Принцесса признала, что во время их последней, провалившейся встречи она пустила в ход все знакомые ей уловки — и все понапрасну. Тогда она пришла в ярость и еще несколько месяцев спустя не могла оправиться от обиды, что он сбежал от нее — улепетнул, словно струхнувший мужлан от чумы. Тем не менее Алиса и пальцем не пошевелила, чтоб ему отомстить. Она объясняла себе, что ею движет человеколюбие, поскольку юноша был монахом, неискушенным и неприспособленным к светской жизни, но сама-то она знала, что отступилась лишь ради собственного спокойствия. Никто пока не знал об ее увлечении, но, если бы она продолжила домогательства, кто-нибудь мог бы прослышать о том происшествии, и ее подняли бы на смех. Алиса де Бурк не желала превращаться в посмешище.
Руководствуясь не более чем необходимостью, принцесса в конечном счете смогла убедить себя, что поведение молодого монаха в тот день было продиктовано некими личными причинами, его собственными внутренними противоречиями, и не подразумевало ничего оскорбительного по отношению именно к ней. Его ужасающая бледность и постыдное бегство прочь с Алисиных глаз могло объясняться, например, его религиозными убеждениями, а также — это пришло ей в голову много времени спустя самого события, по здравом размышлении — могло проистекать от обычной тошноты, вызванной употреблением гашиша, щедро подмешанного в медовые пирожки. Алиса, уже много лет употреблявшая зелье, давно привыкла к его неожиданным последствиям, но для неофита Сен-Клера последствия такого угощения, очевидно, оказались плачевными.
Принцесса ничуть в этом не сомневалась, поскольку взяла за правило во всем дознаваться правды. Теперь, по истечении нескольких месяцев, когда она уже нашла другие развлечения по своему вкусу, ее гнев по отношению к Сен-Клеру поутих, хотя пока и не рассеялся окончательно. Оставив все как есть, Алиса вряд ли вернулась бы к мысли о новом свидании с молодым рыцарем, но теперь оказалось, что их встреча неизбежна. Это была единственная возможность выяснить, чем занимаются монахи в своем жилище, в конюшнях.
Разумеется, Алиса, даже будучи дочерью иерусалимского короля, не могла просто сесть на коня и туда поехать: храмовые конюшни отныне считались священной территорией, пожалованной рыцарям-монахам ее отцом и благословленной для дальнейшего использования самим архиепископом.
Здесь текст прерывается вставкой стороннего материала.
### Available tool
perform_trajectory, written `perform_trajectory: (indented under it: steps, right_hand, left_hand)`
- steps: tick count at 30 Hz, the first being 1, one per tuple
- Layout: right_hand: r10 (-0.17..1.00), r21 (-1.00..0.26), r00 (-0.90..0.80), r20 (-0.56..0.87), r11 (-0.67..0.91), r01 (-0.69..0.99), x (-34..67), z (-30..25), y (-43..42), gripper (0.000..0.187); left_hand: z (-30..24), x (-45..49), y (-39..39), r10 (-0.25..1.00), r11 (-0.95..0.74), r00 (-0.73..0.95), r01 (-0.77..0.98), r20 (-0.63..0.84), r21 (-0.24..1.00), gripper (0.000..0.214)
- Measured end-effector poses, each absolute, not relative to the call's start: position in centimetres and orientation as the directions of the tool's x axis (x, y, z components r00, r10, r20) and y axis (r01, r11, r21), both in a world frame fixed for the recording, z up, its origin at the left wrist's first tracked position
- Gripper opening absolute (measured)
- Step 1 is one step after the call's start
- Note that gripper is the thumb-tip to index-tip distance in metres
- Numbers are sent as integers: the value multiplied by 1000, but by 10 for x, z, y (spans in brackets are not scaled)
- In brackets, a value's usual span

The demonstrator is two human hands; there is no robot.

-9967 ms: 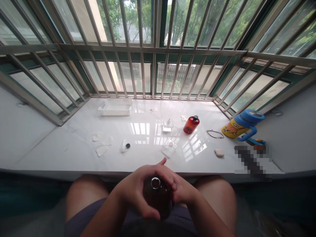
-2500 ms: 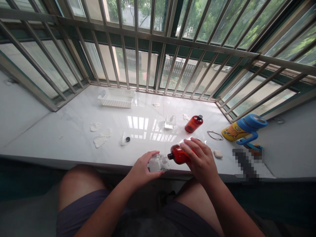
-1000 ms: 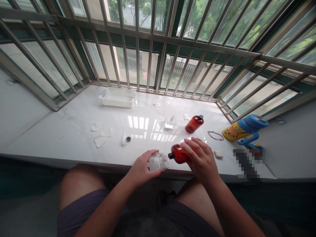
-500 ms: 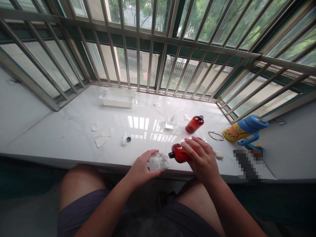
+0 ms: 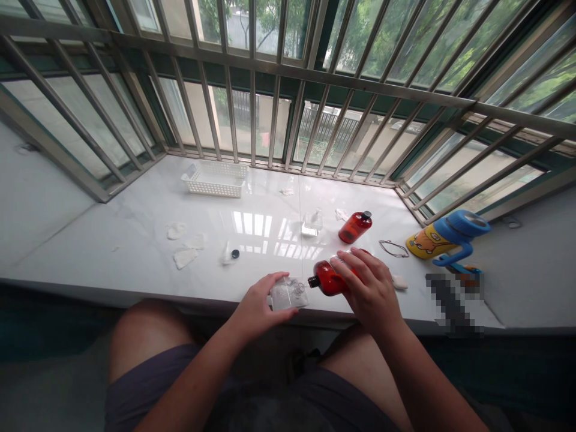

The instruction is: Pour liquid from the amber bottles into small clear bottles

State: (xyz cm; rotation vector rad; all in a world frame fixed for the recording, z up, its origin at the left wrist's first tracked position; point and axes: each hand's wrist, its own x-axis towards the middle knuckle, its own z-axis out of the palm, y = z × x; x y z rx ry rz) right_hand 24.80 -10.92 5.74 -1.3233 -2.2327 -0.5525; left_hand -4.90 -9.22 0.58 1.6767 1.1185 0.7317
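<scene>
My left hand (image 5: pixel 263 303) grips a small clear bottle (image 5: pixel 288 294) near the front edge of the sill, its open neck toward the right. In my right hand (image 5: pixel 366 282) is a red bottle (image 5: pixel 330 278), uncapped and tipped so that its black-threaded mouth (image 5: pixel 314 281) points left at the clear bottle's neck. A small gap separates the two mouths; whether liquid runs between them I cannot tell. Behind my right hand stands a second red bottle (image 5: pixel 354 228) with a black cap. A black cap (image 5: pixel 234 254) lies left of the clear bottle, farther back.
A white perforated basket (image 5: pixel 216 181) stands by the window bars. Crumpled tissues (image 5: pixel 186 255) lie at left. Farther back is another clear bottle (image 5: pixel 311 223). A cord loop (image 5: pixel 393 248) and a blue-and-yellow tumbler (image 5: pixel 443 235) with a handle are at right.
Almost nothing differs. My right hand and the red bottle have shifted very slightly to the right; my left hand keeps its place.
</scene>
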Motion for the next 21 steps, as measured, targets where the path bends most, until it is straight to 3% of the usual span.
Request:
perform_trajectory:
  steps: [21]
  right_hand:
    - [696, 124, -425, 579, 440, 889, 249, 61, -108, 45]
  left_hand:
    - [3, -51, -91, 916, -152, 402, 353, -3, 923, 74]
Женщинам, и принцессе в том числе, путь туда был заказан. Впрочем, как узнала Алиса еще несколько месяцев назад, мужчин, не входящих в их братство, также не допускали в эти конюшни. Только рыцари ордена бедных ратников воинства Иисуса Христа — а их было всего ничего — имели туда доступ. Запрет распространялся даже на их сержантов, слуг-воинов общины.
Вдруг в голове у Алисы промелькнула непрошеная, незваная мысль, побудившая ее призадуматься. Идее пока не хватало четкости и ясности, но стоило вспышке промелькнуть в сознании принцессы, как она уже не сомневалась, что находка была верной. Алиса взяла связку из трех крошечных медных колокольчиков и позвонила. Через мгновение явился на зов Иштар, главный распорядитель в ее покоях.
— Чего пожелаете?
Алиса, глядя на него, хмурилась в раздумье.
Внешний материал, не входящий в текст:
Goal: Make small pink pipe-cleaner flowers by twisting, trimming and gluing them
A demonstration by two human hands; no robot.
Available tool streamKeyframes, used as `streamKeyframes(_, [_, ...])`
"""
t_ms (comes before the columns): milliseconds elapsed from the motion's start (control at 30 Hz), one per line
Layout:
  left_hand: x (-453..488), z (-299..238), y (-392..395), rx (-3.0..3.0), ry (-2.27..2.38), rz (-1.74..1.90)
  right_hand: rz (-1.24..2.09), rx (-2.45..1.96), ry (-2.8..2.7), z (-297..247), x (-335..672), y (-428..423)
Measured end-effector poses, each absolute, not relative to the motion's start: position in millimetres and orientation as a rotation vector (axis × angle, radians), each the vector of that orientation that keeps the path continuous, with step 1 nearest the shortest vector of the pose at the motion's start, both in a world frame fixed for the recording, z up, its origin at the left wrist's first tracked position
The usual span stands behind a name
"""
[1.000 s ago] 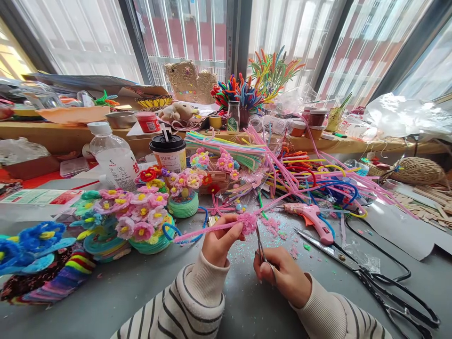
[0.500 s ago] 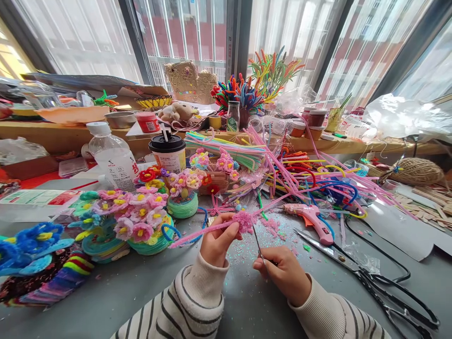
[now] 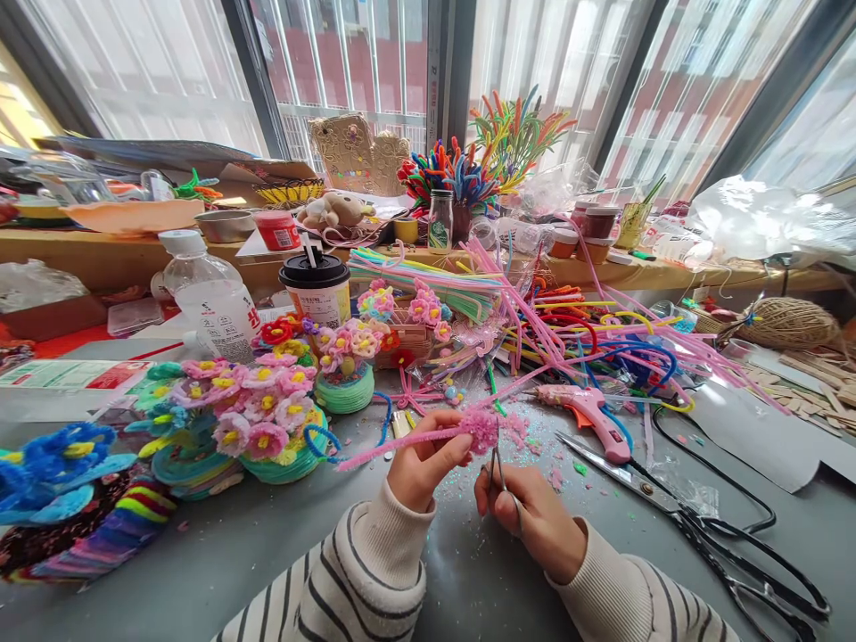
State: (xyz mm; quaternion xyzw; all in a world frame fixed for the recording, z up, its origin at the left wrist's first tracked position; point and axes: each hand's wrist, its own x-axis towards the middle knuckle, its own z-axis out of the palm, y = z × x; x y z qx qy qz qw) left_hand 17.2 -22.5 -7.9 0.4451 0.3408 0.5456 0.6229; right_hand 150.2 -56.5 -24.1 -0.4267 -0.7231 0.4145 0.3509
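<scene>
My left hand pinches a pink pipe cleaner whose right end is wound into a fluffy pink tuft. My right hand is closed around small metal scissors, their tips pointing up at the underside of the tuft. Both hands hover low over the grey table, which is sprinkled with pink and green fluff clippings. Both sleeves are cream with dark stripes.
Finished pipe-cleaner flower baskets stand left of my hands, blue ones farther left. A pink glue gun and large black scissors lie right. Loose pipe cleaners, a lidded cup, a plastic bottle and twine sit behind.
The tuft has shifted a little right and lower. My right hand has risen toward it, bringing the small scissors closer under the tuft.
</scene>
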Motion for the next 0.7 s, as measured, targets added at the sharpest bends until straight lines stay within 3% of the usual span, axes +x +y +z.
streamKeyframes(700, [16.5,-6.1,-22.7,0.993,0.793,1.259,0.923,-1.174,-1.900,-24.9,151.1,-57.1])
— Ты, кажется, говорил вчера, что конеторговец Гассан уже вернулся?
— Верно, принцесса. Он приехал на рынок с новым табуном — очень маленьким. Я сам видел, потому что был там ввечеру.
— Есть ли в том маленьком табуне что-нибудь примечательное?
— Да, сеньора, есть, и даже не одно. Я выделил среди коней двух белых пони — вероятно, единоутробных близнецов. Если глаза не подвели меня, то эти лошадки безупречны.
Покусывая верхнюю губу, Алиса кивнула. Иштар родился и вырос среди табунщиков, и она весьма ценила его мнение, поскольку в своей жизни принцесса могла до конца доверять только лошадям и любила их до самозабвения.
— Пусть придет немедленно. Проводи его сразу ко мне, я буду ждать у себя в покоях.
Иштар низко поклонился и поспешил исполнить ее повеление, а принцесса тем временем встала у окна, плотно обхватив себя руками за локти. Она вглядывалась в сгустившиеся сумерки, но не видела ничего, кроме одной ей ведомых образов.